I have read every one of your books. I read Redcoat many years ago and recently reread it. It is a very good book. I was wondering if you ever thought about continuing the series and go farther into the American Revolution? Can't wait for the next Saxon book. Also wish you would go on with the Starbuck series. Thanks for all of the hours of reading I have enjoyed. Chuck Grantz

Dear Mr Cornwell, One question if I may - Now I think I read/heard this somewhere, on the other hand though, I may have made this up. I normally do with these things, down side to drinking too much caffeine and working shifts &Are you planning a new novel on the American Revolution War?? If so, any chance of a few bits of inside info - obviously not the big stuff that would ruin the story. Will it be like Redcoat - many main characters - or one main character. Will they be Brit, Rebel or German, French maybe?&nooo. Will it be a one off, or a series etc& Ive always found that campaign interesting, though, granted I dont know much about it - and personally I think the rebels cheated a bit (They had a very unsporting habit of hiding behind tress). Many Thanks for your time P.S. Thanks again for kindly signing my copy of Sharpes Rifles I sent you. Hope you didnt find the enclosed letter to worshiping. Thanks again, Andrew

I can't tell you how much I look forward to your historical novels. My only complaint is that I've read all your available works and have to show patience for the next one.

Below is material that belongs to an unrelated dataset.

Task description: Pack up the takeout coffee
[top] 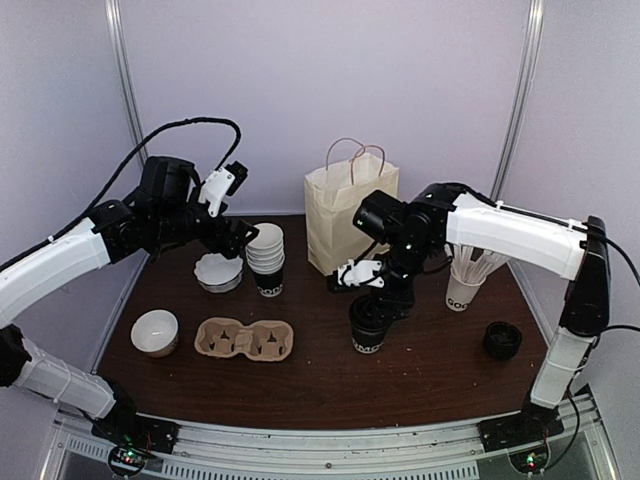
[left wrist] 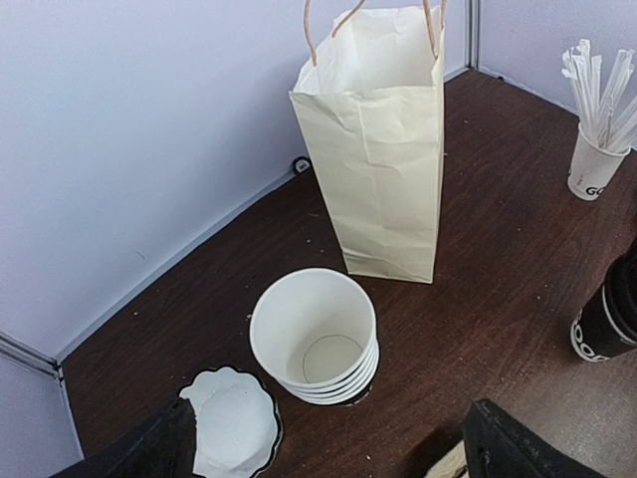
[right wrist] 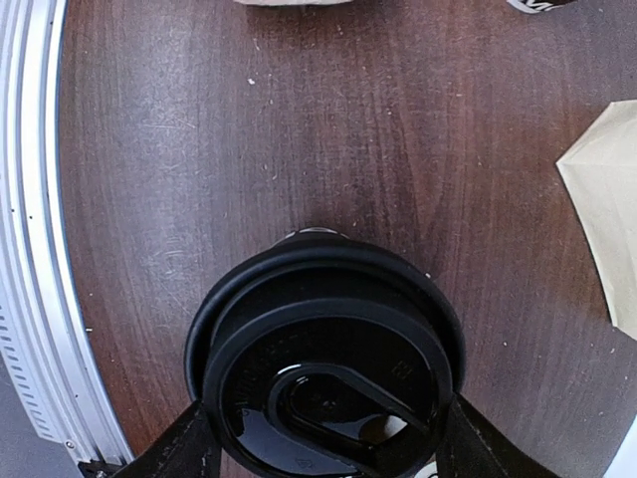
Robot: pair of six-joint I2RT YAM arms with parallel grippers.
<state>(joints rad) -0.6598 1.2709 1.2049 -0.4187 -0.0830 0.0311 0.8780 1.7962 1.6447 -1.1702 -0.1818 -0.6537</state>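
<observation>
Nearest the arm bases lie a cardboard carrier (top: pixel 243 339) and, left of it, a white bowl (top: pixel 155 332) on the dark surface (top: pixel 330 385). Right of the carrier stands the takeout coffee (top: pixel 367 330), lidded and upright, on the near side of the paper bag (top: pixel 345 215). The right end effector (top: pixel 375 305) is down over it with a finger at each side of the lid rim. Whether they press on it or merely flank it cannot be told. The left end effector (left wrist: pixel 328 453) hangs far left, fingers spread wide and empty, above a stack of unlidded cups (left wrist: pixel 315 337) and a white scalloped lid (left wrist: pixel 234 423). A white cup of sticks (top: pixel 465 285) stands at the right.
</observation>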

Have you ever thought of doing an American Revolution novel (or 2 or 3)? Thank you for hours and hours of pure pleasure.

Jim Lucey

A

I am, but I'm not going to tell you anything about it! And I really don't know when I'll get round to writing it. And IF it happens it will definitely be a one-off, based very firmly on diaries and letters recounting a very specific (and largely forgotten) event.